● Problem: Up to and including the line that holds "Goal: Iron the", copy every line of the records below exactly, starting at the first; leave pictures out.

-- Material provided follows --

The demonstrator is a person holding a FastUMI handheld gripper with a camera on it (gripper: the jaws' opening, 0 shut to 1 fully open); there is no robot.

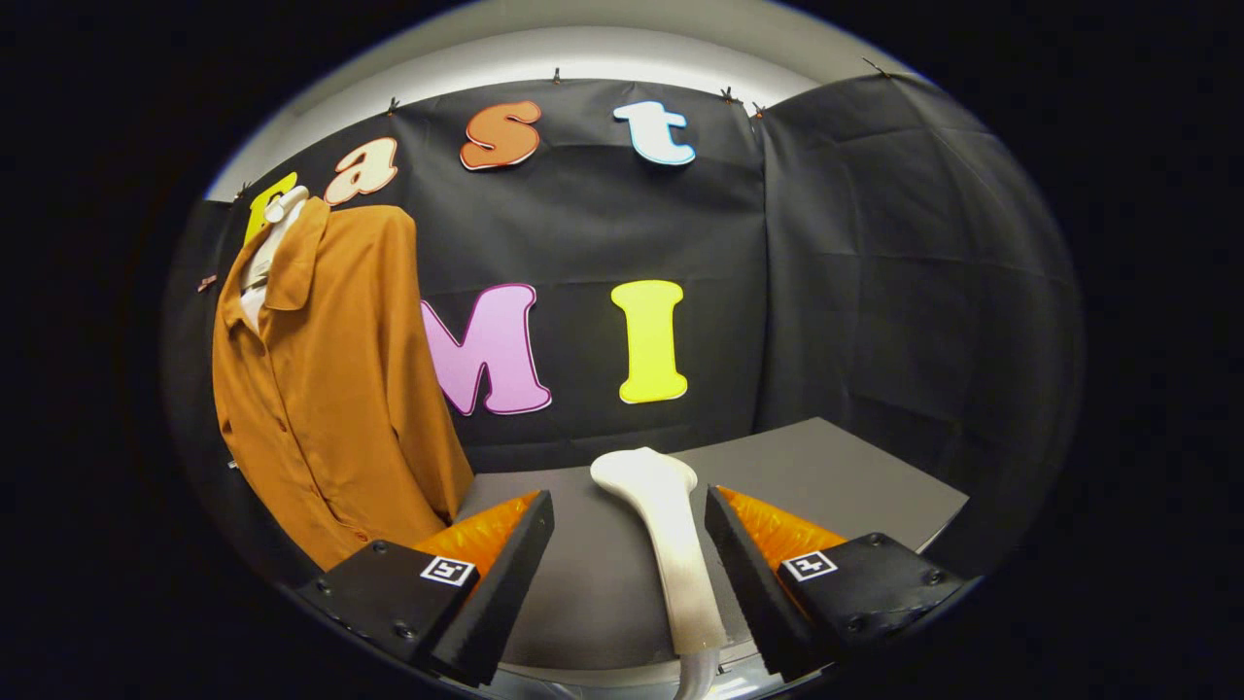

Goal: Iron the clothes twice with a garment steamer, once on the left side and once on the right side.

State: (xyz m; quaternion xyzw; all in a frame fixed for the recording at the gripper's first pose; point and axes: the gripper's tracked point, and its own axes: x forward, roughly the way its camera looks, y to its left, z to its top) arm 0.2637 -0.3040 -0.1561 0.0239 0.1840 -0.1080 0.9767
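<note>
- the garment steamer is a white, smooth, hard-looking wand lying on the grey table, its broad head at the far end and its slim handle running near, between the gripper's fingers and closer to the right one.
- it looks rigid and fairly light, but the glossy shell could slip; the narrow handle seems the best place to take hold, with the head left free to face the cloth.
- something pale trails off its near end, perhaps a cord or hose; i cannot tell which, and it may drag when lifted.
- the gripper has its fingers spread wide apart, the right finger just beside the handle, the left finger well clear; neither seems to press on it.
- the orange shirt hangs on the left, far of the left finger, on a white form; soft, loose fabric that will likely give and sway under the steamer.
- no pass looks begun yet.
</note>
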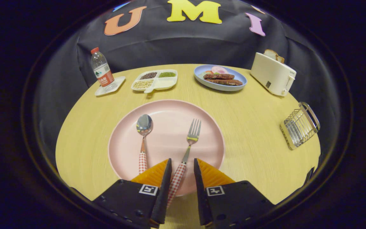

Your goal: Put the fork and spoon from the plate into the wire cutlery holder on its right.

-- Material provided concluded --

● Answer to this task:
The demonstrator is a person holding a FastUMI handheld gripper with a camera on it (gripper: the jaws' opening, 0 shut to 1 fully open); there is no robot.


Goal: Iron the clothes twice with a garment steamer, once on the left side and once on the right side.

No further work remains in this exercise.